Load balancing
A load balancer is the bouncer in front of your service: it sees every connection, decides which backend it belongs to, and quietly skips the ones that are sick. At small scale that's a couple of HAProxy boxes. At Google or Cloudflare scale it's anycast IPs in front of XDP packet steerers in front of HTTP proxies in front of application servers, with consistent-hashing tables tying it all together so that removing one machine reshuffles a few thousand connections instead of a few million. This deep dive walks the layers — L4 versus L7, Maglev, anycast, health checks, graceful drain, the DDoS angle, and why sticky sessions are usually a smell.
What a load balancer actually does
Strip away the marketing and a load balancer sits in the middle of a conversation: clients on one side, a pool of backends on the other. For every connection or request, it picks a backend and forwards traffic there. It has three jobs, and they're really the same job at different timescales.
The first is to distribute load. If you have ten backends and a thousand requests per second, you want roughly a hundred each. Naive round-robin gets you most of the way there for uniform workloads; least-connections or power-of-two-choices does better when requests differ in cost. The second is to isolate failures: when one backend turns sick — out of memory, stuck GC, half-open TCP — the LB has to notice and route around it before users do. The third is to absorb topology change: backends come up, drain, get killed, scale out, scale in. The LB has to track the live set and reshuffle traffic without restarting the world.
Everything else — TLS termination, HTTP routing, A/B testing, rate limiting, WAF — sits on top of those three jobs. If the basics are wrong, no amount of L7 polish will save you.
L4 vs L7 — the fundamental split
Load balancers come in two flavours, and the difference is whether they read the payload or just shuffle packets.
An L4 load balancer works at the transport layer. It sees a TCP or
UDP packet, looks at the five-tuple — (protocol, src IP, src port, dst IP, dst
port) — picks a backend, rewrites the destination (or encapsulates the
packet), and forwards it. It doesn't terminate TLS. It doesn't parse HTTP. It doesn't
know whether the payload is a GET request or a video frame. Because it touches so
little, it's fast: an XDP-based L4 LB like Katran can push roughly
10 million packets per second per core, with per-packet latency in
the low microseconds.
An L7 load balancer works at the application layer. It terminates the TCP connection (and the TLS session above it), parses the HTTP request, and can route on path, host, headers, cookies, or anything it can read off the wire. It can do A/B tests, canary deploys, header rewrites, retry logic, request mirroring, circuit breaking. All of that costs CPU: a tuned Envoy or NGINX manages around 100k requests per second per core with full TLS termination, two orders of magnitude less than the L4 layer.

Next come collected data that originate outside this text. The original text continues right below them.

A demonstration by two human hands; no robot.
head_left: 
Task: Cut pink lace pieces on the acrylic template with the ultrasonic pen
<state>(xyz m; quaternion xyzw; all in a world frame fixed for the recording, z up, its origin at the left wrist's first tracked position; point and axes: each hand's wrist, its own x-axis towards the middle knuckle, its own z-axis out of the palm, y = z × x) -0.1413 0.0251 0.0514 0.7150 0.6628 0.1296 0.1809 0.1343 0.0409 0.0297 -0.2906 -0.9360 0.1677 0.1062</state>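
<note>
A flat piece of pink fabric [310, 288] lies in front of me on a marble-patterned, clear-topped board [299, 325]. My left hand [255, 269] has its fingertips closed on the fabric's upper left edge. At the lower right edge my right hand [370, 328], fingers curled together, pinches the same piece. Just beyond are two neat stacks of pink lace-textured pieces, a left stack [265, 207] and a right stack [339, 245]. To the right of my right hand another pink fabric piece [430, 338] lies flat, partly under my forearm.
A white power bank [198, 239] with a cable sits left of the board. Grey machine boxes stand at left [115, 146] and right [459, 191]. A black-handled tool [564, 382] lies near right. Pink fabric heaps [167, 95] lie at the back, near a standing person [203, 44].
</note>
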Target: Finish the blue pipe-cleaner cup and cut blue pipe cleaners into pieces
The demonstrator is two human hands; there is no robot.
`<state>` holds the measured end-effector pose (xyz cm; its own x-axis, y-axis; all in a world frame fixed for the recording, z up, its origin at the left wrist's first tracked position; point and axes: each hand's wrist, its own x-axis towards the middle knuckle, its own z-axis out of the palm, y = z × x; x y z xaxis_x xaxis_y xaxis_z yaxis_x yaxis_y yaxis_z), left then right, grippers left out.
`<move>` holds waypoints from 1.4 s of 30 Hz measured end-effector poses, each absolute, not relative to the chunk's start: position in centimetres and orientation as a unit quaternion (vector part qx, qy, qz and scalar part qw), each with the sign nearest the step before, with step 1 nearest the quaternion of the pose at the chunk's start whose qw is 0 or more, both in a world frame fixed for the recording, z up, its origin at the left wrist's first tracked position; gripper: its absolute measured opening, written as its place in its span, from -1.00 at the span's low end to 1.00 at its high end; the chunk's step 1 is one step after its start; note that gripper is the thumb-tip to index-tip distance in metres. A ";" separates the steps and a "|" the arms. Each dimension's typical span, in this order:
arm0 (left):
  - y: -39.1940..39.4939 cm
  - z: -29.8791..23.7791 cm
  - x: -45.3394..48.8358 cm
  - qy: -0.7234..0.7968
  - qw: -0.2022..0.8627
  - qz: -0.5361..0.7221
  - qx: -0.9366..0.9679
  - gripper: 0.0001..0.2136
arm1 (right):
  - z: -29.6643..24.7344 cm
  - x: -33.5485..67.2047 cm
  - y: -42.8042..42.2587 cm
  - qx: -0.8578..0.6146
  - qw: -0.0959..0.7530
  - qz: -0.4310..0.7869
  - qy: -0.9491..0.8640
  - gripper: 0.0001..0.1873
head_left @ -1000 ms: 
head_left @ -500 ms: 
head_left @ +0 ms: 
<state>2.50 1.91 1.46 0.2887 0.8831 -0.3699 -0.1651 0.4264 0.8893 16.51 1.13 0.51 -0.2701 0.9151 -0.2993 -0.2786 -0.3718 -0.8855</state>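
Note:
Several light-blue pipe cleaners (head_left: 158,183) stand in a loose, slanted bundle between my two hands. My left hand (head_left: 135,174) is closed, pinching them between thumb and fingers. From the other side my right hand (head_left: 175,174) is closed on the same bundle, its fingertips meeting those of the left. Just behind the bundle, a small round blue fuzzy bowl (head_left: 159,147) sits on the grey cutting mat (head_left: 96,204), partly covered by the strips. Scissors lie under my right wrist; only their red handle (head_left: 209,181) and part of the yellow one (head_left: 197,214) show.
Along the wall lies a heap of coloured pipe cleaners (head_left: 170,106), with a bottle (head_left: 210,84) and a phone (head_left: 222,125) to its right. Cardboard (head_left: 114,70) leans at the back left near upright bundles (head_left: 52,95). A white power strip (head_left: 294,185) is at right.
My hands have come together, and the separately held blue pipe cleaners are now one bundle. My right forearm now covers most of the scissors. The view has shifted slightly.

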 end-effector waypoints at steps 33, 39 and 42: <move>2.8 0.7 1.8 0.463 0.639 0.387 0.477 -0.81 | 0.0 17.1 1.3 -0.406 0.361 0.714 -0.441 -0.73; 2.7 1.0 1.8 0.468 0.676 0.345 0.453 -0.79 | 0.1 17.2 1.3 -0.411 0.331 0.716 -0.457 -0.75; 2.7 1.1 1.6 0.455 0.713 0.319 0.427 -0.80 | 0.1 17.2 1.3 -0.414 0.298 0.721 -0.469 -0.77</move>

client ─── BGP <a class="il" href="/simulators/anycast">anycast</a> ───▶ [ L4 LB pool ] // Maglev / Katran
│
ECMP within DC
│
▼
[ L7 LB pool ] // Envoy / NGINX
│
▼
[ application ]The split exists because the two jobs want different hardware and different blast radii. L4 absorbs the volume — DDoS, SYN floods, the 10 Gbps of garbage some botnet points at you — and only forwards. L7 sees clean, terminated, decrypted requests from a much smaller surface. Run L7 with no L4 in front and your TLS handshakes become the front line, which is a bad place for them to be.
Algorithms — round-robin, least-connections, hash-based
Once the LB has the request, it has to pick a backend. Four families of algorithms are in widespread use; they differ in how much state they keep and how gracefully they degrade.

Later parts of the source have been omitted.